季余不停說著離婚,拉著行李箱要走,商遠舟難以維持一貫的冷靜自持,還是泄露出一點晦暗的底色。
他擰著眉,一隻手鉗制住了季余所有反抗,「我說了,留在這裡。」
「我們之前的相處不是都很好嗎,我不會再騙你,我們可以過得很幸福不是嗎?你也喜歡我不是嗎?」
季余抿著唇,用力的搖頭,「不對,不是這樣的。
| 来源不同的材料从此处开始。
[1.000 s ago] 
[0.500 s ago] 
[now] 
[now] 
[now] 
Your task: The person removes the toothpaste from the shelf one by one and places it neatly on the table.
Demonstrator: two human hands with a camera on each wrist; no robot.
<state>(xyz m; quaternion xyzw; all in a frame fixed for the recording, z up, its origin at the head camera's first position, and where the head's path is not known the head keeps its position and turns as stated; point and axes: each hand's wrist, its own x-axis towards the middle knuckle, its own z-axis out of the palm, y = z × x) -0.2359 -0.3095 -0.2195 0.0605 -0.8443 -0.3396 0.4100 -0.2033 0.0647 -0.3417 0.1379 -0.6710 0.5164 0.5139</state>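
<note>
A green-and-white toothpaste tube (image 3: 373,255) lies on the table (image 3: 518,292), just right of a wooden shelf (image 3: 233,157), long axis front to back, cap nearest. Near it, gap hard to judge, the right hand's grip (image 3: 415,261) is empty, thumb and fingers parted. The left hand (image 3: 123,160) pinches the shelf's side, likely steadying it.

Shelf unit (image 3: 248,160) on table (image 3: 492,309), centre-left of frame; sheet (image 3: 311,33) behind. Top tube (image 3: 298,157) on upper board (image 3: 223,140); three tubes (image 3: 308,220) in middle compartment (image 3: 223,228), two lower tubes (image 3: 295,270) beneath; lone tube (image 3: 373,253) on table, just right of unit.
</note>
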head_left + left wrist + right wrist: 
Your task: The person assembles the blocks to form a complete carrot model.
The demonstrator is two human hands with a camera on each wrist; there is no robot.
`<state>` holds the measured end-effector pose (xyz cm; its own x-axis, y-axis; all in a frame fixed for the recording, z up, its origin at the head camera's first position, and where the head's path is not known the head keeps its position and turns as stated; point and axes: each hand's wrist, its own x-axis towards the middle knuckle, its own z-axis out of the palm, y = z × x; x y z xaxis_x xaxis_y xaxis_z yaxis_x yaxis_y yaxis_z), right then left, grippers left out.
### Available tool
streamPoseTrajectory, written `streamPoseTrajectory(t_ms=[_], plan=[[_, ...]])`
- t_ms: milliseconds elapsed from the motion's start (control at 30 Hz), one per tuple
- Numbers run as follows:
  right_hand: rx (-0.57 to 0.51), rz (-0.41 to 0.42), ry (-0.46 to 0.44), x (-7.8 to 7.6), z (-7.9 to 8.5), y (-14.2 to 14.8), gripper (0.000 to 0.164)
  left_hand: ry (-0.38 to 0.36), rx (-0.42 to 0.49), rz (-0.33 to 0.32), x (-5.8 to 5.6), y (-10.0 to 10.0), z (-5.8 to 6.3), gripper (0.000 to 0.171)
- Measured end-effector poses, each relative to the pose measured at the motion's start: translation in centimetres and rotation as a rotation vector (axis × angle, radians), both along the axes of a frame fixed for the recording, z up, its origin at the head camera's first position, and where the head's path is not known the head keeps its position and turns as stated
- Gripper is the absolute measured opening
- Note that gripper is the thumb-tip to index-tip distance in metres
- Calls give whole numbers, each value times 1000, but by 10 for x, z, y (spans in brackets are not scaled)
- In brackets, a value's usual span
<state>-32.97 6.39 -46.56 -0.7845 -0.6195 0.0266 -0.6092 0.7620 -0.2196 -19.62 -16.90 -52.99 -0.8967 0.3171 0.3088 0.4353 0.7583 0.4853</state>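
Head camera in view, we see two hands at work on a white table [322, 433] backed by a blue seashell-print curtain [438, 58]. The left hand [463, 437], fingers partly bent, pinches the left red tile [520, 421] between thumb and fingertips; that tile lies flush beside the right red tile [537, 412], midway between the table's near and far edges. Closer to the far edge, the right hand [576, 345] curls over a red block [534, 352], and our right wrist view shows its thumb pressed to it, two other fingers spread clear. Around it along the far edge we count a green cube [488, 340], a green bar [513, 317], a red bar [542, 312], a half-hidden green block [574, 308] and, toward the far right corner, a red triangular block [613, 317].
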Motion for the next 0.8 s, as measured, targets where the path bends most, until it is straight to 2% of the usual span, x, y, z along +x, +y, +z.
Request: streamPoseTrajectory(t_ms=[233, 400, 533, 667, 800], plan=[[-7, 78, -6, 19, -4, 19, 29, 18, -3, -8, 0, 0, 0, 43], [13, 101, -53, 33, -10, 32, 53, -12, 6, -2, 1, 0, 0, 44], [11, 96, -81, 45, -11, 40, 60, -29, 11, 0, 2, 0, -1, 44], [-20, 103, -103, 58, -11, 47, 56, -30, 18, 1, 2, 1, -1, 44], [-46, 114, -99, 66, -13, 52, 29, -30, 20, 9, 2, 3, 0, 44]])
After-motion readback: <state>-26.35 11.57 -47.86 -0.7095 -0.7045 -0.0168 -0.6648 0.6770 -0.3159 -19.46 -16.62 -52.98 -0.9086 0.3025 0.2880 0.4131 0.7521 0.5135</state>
」
他直視著商遠舟的眼睛,「人沒有辦法一輩子帶著面具生活的,如果我真的一直喜歡偽裝出來的人,那不就代表真正的你從來沒有得到過感情嗎?」
「既然這樣,我們兩個分開,你也能找到能接受你真實性格的那個人。」
他雖然不知道真實的商遠舟是什麼樣子的,但也可以借著這些推測出一二。
季余無法接受一個人完完全全的掌控自己的生活,無法接受自己的感情被算計,更無法接受自己的隱私被窺探,自己身邊有人處處盯著自己。
商遠舟能在自己不知道的時候找上自己的同事安年,就能找上跟自己接觸過的其他人。
能在客廳裝上監控,就能在季余未知的角落裝上監控。
他和商遠舟之間,不止是欺騙這麼簡單,是無法調合的矛盾。
季余的理性分析得很清楚看得很明白,所以分開,對兩個人都好。
商遠舟忍了又忍,才沒有把髒話說出來,他壓著怒火,「你還祝福上了是嗎?」
「季余,我不在乎你愛不愛我,這無關緊要。」
「你哪怕不喜歡我,也只能留在我身邊。」
他語氣說得堅定,可眼眸卻在顫動,他看不見自己眼裡充斥著濃濃的不甘,和季余對視,緊盯著那雙黑亮澄澈的眼睛,分明是想從中找出些什麼,
「你為什麼不是一個Omega,為什麼偏偏是個beta。」
季余身體僵了一瞬,語氣有些冷,「商遠舟,我只會是beta。」
他那雙被水洗過的眼睛漆黑潤亮,平靜的注視著商遠舟,季余做下了決定,就不會再有任何猶豫,「你想要怎麼留住我?」
「把我關起來?」
「讓我像前十八年那樣,被迫做一個啞巴?」
商遠舟沉聲道:「你可以和我說話。」
「可我不想和你說話。」說這話的時候,季余的心一陣陣的酸疼,他垂下了眼眸,不再去看商遠舟。
壓著他的人很久都沒有說話,房間裡一片死寂。